A Few Bad Apples

Deposits of fibronectin (blue) around the vasculature in the extracellular matrix of a pancreatic tumor.
Image Credit: Patrick Murphy, Hynes Lab

Pancreatic cancer is one of the most challenging tumors to treat, and patient survival rates remain quite low. A hallmark of the disease is tough, highly fibrotic stroma, or connective tissue, that makes up a significant part of the tumor mass and can form a barrier that hampers immune cell access, compromises drug delivery, and promotes resistance to chemotherapies and other drugs. However, clinical trials of therapies that generally target this fibrotic tissue have shown that such broad approaches are not enough to overcome treatment challenges and can even accelerate disease progression.

A major component of the stroma is extracellular matrix (ECM), a network of proteins that surrounds a tumor, providing both physical support and biochemical cues that can contribute to tumor progression and metastasis.
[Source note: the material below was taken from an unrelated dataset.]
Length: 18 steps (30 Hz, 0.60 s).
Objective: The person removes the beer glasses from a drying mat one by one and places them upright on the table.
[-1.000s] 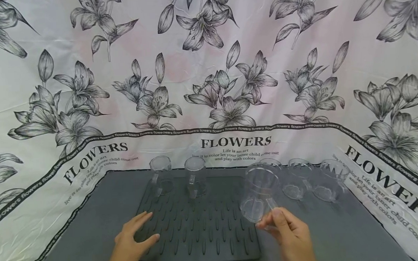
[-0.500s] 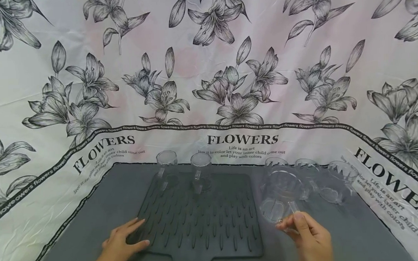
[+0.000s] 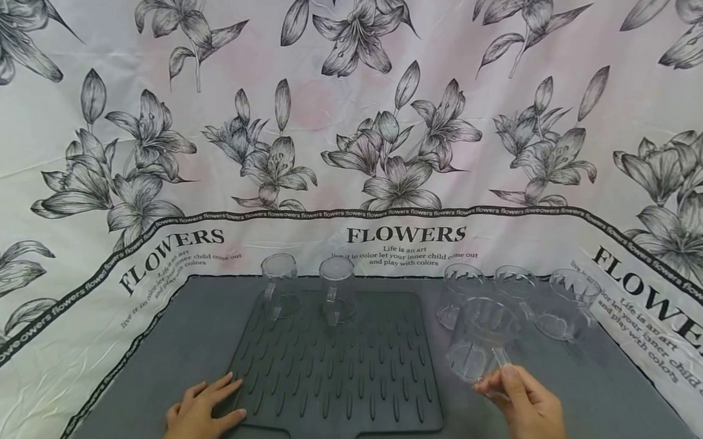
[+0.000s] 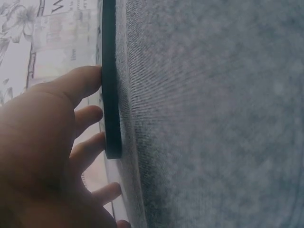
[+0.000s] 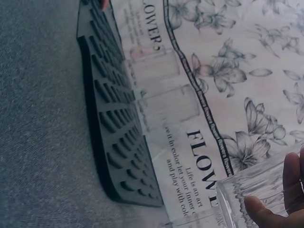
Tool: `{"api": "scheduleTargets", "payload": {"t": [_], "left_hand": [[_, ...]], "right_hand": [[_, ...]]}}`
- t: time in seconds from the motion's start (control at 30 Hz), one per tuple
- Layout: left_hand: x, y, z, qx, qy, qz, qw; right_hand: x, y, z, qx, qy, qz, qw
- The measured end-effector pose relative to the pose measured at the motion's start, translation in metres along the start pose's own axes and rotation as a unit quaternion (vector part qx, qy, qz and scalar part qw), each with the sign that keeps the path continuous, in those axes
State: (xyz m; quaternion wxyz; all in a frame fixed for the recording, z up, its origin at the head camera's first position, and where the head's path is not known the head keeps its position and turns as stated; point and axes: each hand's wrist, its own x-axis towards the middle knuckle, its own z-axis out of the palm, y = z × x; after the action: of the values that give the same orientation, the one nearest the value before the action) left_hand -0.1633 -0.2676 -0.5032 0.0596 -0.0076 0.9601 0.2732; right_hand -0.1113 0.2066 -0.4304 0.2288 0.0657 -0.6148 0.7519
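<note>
A clear glass mug point(image 3: 485, 337) is to the right of the dark ridged mat point(image 3: 340, 404), pinched at its handle by my right hand point(image 3: 523, 397). The mug's mouth tips up and away from me. In the right wrist view, the glass wall point(image 5: 266, 183) has faceted sides, with my thumb and fingers beside it. My left hand point(image 3: 198, 412) spreads at the mat's near left edge. The left wrist view shows its fingertips point(image 4: 90, 78) against the mat's side edge point(image 4: 110, 95). Two clear mugs, the left one point(image 3: 280, 290) and its neighbour point(image 3: 338, 294), stand on the mat's far end.
Behind the held mug, three more clear glass mugs stand in a row on the grey tabletop point(image 3: 613, 378): one left point(image 3: 451, 293), one middle point(image 3: 515, 283), one right point(image 3: 565, 302). A white flower-printed cloth point(image 3: 407, 253) rises along the table's back and sides.
My right hand has carried the mug rightward from the mat's right edge and lowered it slightly. My left hand has shifted left and down to the mat's edge. The head view has swung slightly.
</note>
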Motion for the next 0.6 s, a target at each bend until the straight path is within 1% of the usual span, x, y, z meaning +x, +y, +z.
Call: {"api": "scheduleTargets", "payload": {"t": [0.13,0.23,0.43,0.6], "left_hand": [[0.002,0.001,0.0,0.008,-0.007,-0.013,0.9999],[0.003,0.003,-0.001,0.014,-0.009,-0.023,0.9996],[0.002,0.008,-0.005,0.018,-0.011,-0.033,0.9992],[0.002,0.006,-0.002,0.015,-0.015,-0.032,0.9993]], "right_hand": [[0.0,0.007,-0.004,-0.003,0.0,-0.006,1.0],[-0.001,0.015,-0.007,-0.013,0.004,-0.003,0.9999],[-0.001,0.031,-0.011,-0.036,0.027,0.021,0.9987],[-0.001,0.041,-0.015,-0.056,0.047,0.043,0.9964]]}}
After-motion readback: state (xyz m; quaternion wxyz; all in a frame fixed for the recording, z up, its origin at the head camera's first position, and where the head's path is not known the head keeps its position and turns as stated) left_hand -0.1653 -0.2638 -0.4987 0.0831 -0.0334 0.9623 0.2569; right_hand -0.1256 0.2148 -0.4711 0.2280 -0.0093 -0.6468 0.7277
ECM is of long-standing and increasing interest in cancer research, particularly in pancreatic tumors, where it is known to play a role that is important, but poorly understood.

Sorting out the composition and changes of the ECM during pancreatic cancer progression, as well as the respective contributions of stromal and tumor cells to the matrix, could inform the development and application of more precise PDAC therapies. A new study in Proceedings of the National Academy of Science, performed by researchers in the laboratory of Richard Hynes, Daniel K Ludwig Professor of Cancer Research and professor of biology, provides the most comprehensive analysis yet of ECM proteins in pancreatic disease, and builds on the group’s earlier work on tumor ECM, which revealed previously unknown cancer promoters.

In the new research, the team used quantitative mass spectrometry-based proteomics analysis to study ECM proteins in normal, pre-cancerous, and cancer cells from both human patients and mouse genetic models, as well as chronic pancreatitis patient samples, and to examine systematically, for the first time, the composition and dynamics of ECM proteins during pancreatic cancer progression.

Among their findings, the researchers describe early changes in matrix proteins, beginning at the pre-cancer stage, which could potentially be used for early detection biomarkers.

Additionally, they showed that, although stromal cells produce over 90% of the ECM mass, it is actually high levels of ECM proteins derived from the tumor cells, not those produced only by stromal cells, that correlate with poor patient survival. This is indeed, a case of a few bad apples spoiling the bunch.

Furthermore, the researchers’ analyses implicated distinct pathways in regulating expression of ECM proteins in cancer cells and stromal cells. Their findings suggest that precise ECM manipulations, such as targeting tumor-promoting ECM proteins and their regulators in cancer cells, could be more effective therapeutically than general suppression of ECM production.